## TASK BRIEF
The data below holds the lines to copy: everything from the line containing "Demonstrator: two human" to the line containing "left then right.", both ends included, set down exactly.

## EXERCISE DATA
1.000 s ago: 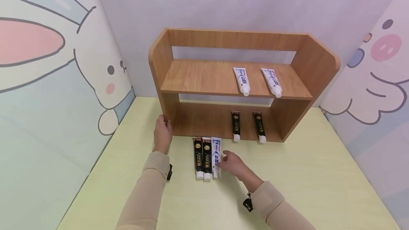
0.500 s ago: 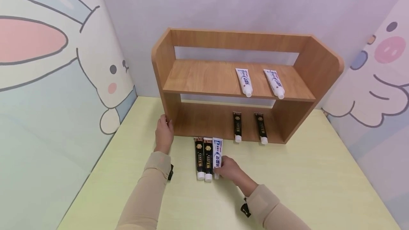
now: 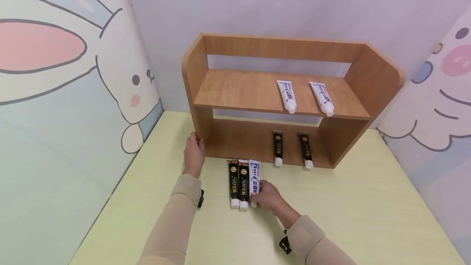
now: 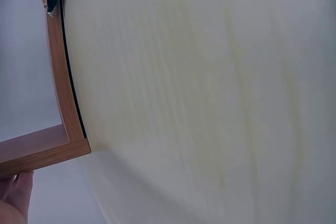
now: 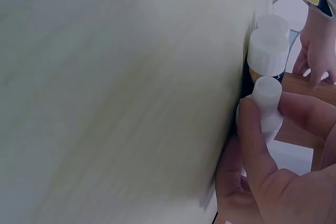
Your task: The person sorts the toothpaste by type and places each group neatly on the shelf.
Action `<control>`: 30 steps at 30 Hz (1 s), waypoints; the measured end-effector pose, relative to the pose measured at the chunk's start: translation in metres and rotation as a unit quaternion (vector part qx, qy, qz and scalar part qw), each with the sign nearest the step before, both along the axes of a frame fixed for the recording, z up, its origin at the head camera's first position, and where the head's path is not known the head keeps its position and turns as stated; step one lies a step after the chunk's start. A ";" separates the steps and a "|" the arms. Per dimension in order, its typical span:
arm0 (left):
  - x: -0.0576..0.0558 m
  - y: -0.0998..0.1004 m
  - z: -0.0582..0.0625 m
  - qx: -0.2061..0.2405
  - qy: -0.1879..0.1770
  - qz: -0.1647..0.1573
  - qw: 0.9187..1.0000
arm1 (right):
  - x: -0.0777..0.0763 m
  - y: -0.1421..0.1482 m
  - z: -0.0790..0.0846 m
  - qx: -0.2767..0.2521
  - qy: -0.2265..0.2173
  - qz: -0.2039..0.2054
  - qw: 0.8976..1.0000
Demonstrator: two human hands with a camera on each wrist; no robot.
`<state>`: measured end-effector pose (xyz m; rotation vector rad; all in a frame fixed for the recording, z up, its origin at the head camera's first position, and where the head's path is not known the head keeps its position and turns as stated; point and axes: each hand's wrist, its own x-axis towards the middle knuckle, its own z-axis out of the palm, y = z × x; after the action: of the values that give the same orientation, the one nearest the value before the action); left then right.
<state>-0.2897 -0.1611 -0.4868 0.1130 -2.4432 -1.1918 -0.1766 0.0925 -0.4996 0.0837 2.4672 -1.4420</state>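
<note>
A white toothpaste tube point(image 3: 254, 179) lies flat on the table, its cap towards me. My right hand point(image 3: 270, 196) pinches it near the cap end. Close up in the right wrist view, its white cap point(image 5: 267, 94) shows between the thumb and a finger. Two black toothpaste tubes, a left one point(image 3: 234, 183) and a right one point(image 3: 243, 185), lie side by side just left of it. My left hand point(image 3: 194, 155) grips the lower front of the left side panel of a wooden shelf point(image 3: 239, 89); in the left wrist view its fingers point(image 4: 20, 195) are partly hidden behind the panel.
On the upper board lie two white tubes, one point(image 3: 287, 96) left of the other point(image 3: 322, 98). Two black tubes, one point(image 3: 277, 147) and another point(image 3: 305, 149), lie on the lower board, caps at its front edge. Walls enclose the pale table point(image 3: 360, 207).
My right hand has come in from the right onto the white tube and now pinches its cap end. The left hand stays on the shelf panel. The head view has shifted slightly.
</note>
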 end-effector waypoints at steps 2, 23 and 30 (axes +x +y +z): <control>0.000 -0.001 0.000 0.000 0.001 0.002 1.000 | 0.000 0.000 0.000 -0.003 -0.006 -0.002 1.000; -0.002 -0.001 -0.002 -0.007 0.016 -0.004 1.000 | -0.002 0.015 0.006 -0.151 -0.072 -0.003 0.986; 0.001 0.000 -0.001 -0.005 0.015 -0.002 1.000 | 0.001 0.018 0.008 -0.141 -0.080 -0.003 0.987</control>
<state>-0.2891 -0.1612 -0.4875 0.0876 -2.4246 -1.1731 -0.1758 0.1105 -0.4917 0.1431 2.1161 -1.7008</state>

## RESULT
Demonstrator: two human hands with a camera on each wrist; no robot.
`<state>`: measured end-effector pose (xyz m; rotation vector rad; all in a frame fixed for the recording, z up, its origin at the head camera's first position, and where the head's path is not known the head keeps its position and turns as stated; point and axes: each hand's wrist, its own x-axis towards the middle knuckle, its own z-axis out of the palm, y = z × x; after the action: of the values that give the same orientation, the one nearest the value before the action); left then right.

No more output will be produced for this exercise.